A pimenta não arde mais

O que não está mais dando certo é a comida em casa.

Meu isolamento tem muita comida e pouca atividade física.

Já sinto o efeito disso na roupa e já pedi para minha esposa que pegasse mais leve.

Fiz primeiro um argumento técnico.

Disse-lhe que temos que balancear a alimentação, porque, senão, corremos o risco de escapar do coronavírus, mas aprofundar nossa obesidade.

A Darci não respondeu nada e achei que o silêncio fosse de assentimento.

Mas não: hoje, pontualmente meio-dia, lá estava ela com uma convidativa banda de tambaqui assada de forno e uma caldeirada.

As duas opções estavam boas demais. E não reclamei.

Pelo contrário, resolvi incrementar pedindo uma pimenta daquelas ardosas.

Ela trouxe, avisando: “É a última!”

Era uma murupi, então, pensei em administrar o pouco que tinha.

Amassei a ponta, só aquela pontinha, e provei o caldo.

O ardume ainda não tinha entrado no caldo.

Amassei mais um pouquinho e nem mais o cheiro senti.

Então, apertei a metade.

E agora estou com peso na consciência, porque em breve terei que sair para comprar pimenta, pois ainda não descobri quem faz entrega a domicílio desse produto.

 

Calamidade pública

São 17h20.

Estou caminhando para a conclusão deste texto e ouço que governador Wilson Lima acabar de decretar estado de calamidade pública no Amazonas.

Também anuncia medidas econômicas, criação de um fundo para enfrentar a doença e a autorização de pesquisa para uso de medicamentos no tratamento do novo coronavírus.

Rogamos para que tudo dê certo.

 

Registro da hora

Da rua, ouço: “Olha o açaí! Açaí grosso!”

 

Conversa para depois que a pandemia passar: filosofia e fé

Já ia esquecendo.

Depois da rádio, o doutor Bruno Lobato fez alguns comentários sobre temas que tratei com o Ronaldo.
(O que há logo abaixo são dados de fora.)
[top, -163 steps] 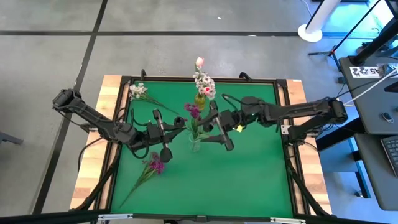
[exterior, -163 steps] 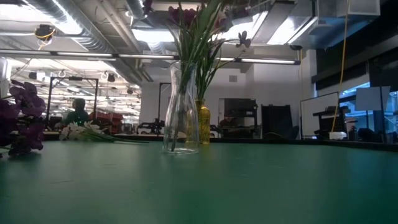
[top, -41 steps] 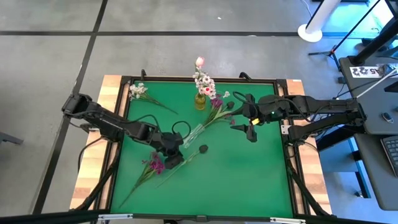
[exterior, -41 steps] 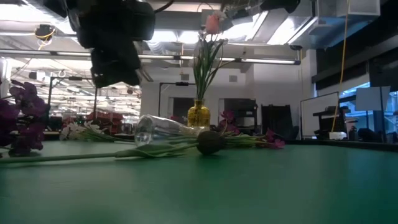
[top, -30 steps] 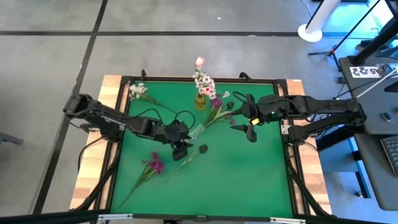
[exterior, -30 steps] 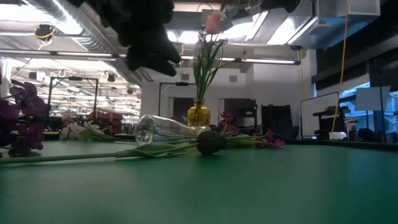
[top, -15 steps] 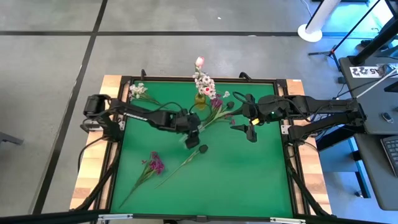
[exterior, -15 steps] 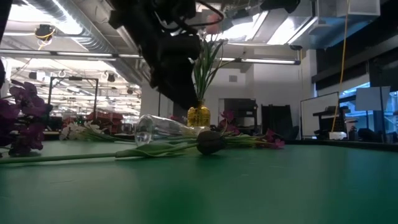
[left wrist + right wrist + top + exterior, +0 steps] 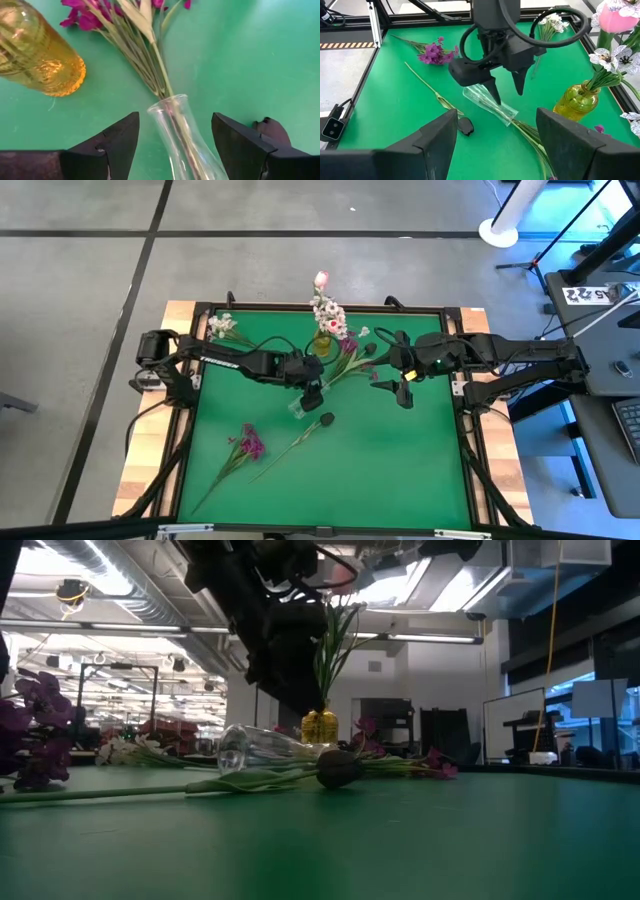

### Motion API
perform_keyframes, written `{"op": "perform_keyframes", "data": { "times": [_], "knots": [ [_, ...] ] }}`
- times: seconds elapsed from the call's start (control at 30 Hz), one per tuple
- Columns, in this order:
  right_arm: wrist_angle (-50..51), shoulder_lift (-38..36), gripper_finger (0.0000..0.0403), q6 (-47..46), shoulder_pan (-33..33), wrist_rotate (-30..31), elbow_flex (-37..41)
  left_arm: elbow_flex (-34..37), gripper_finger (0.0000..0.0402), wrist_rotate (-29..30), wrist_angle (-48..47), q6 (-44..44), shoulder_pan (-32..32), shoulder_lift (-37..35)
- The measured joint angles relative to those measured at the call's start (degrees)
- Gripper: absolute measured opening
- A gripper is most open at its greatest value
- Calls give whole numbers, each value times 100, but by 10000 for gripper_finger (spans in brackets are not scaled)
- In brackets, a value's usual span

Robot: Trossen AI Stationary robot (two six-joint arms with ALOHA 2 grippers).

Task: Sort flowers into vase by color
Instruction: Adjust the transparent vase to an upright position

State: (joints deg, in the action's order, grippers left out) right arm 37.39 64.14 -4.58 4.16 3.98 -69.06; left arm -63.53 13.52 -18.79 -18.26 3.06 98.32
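A clear glass vase [image 9: 182, 137] lies on its side on the green mat [image 9: 400, 470]. Magenta flowers [image 9: 95, 15] spill from its mouth, their stems still inside. My left gripper [image 9: 507, 92] hangs open just above the vase, one finger on either side of its neck, without touching. An amber vase [image 9: 321, 342] stands upright at the far edge, with a pink tulip [image 9: 321, 279] and white blossoms in it. A long stem with a dark bloom [image 9: 326, 420] lies beside the clear vase. My right gripper [image 9: 402, 392] hovers open above the mat's right half.
A loose magenta sprig [image 9: 248, 444] lies on the mat's near left. A white sprig [image 9: 221, 326] lies at the far left corner. A raised black frame [image 9: 465, 380] rims the mat. Bare mat stretches across the near right.
My left gripper has swung from the near left toward the far edge and the right. It has come over the lying clear vase and sunk a little, tipping further downward. The vase and the flowers have stayed where they were.
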Motion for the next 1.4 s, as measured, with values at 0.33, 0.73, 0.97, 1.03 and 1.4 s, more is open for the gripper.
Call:
{"op": "perform_keyframes", "data": {
  "times": [0.33, 0.73, 0.97, 1.03, 1.4],
  "knots": [
    [105, 76, 269, -10, 0, 6, 4, 2, 244, -103, 102, -114, -82, 0],
    [960, 74, 269, -440, -2, 407, 127, 2, 244, -7, 156, -268, -338, 2],
    [431, 72, 269, -441, -2, 581, 890, 4, 244, 225, -18, -264, -216, 2],
    [169, 72, 269, -444, -7, 596, 1190, 4, 244, 204, -24, -253, -155, 2],
    [-741, 72, 269, -610, -7, 592, 2009, 9, 244, -180, 0, -214, 84, 126]
  ]
}}
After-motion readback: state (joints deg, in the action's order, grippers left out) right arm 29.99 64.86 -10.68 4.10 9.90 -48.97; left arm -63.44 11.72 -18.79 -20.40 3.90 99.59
Delongamos algum tempo no WhatsApp até começar a nos despedir, demostrando tristeza pela tragédia que se abate sobre o mundo.

Assim, ele disse:

“Precisamos entender o recado que Deus está dando para a humanidade, senão, ficará pior”.

No que retruquei:

“Pode nem ser Deus, porque eu acredito num Deus generoso, piedoso, caridoso e zeloso”.

E ele:

“É justo! Não dá para a colheita ser diversa da semeadura”.

E eu conclui meu pensamento:

“Meu receio é que tenha sido um recado da natureza. Impiedosa! Intransigente!”

Ele concordou. Mas fez uma ressalva:

“Verdade, mas é que, para mim, há sintonia entre uma coisa e outra. Enfim, é uma assunto complexo”.

Demos kkkkk e perguntei:

“Tem cerveja aí?”

E ele:

“Minha crença é em Deus”.

E eu sustentei o que acho, buscando argumento filosófico:

“Não é religião. É princípio. Sou agostiniano”.

Despedimos-nos com ele me desejando uma boa quarentena, e marcando uma boa prosa sobre filosofia e fé para quando o coronavírus passar.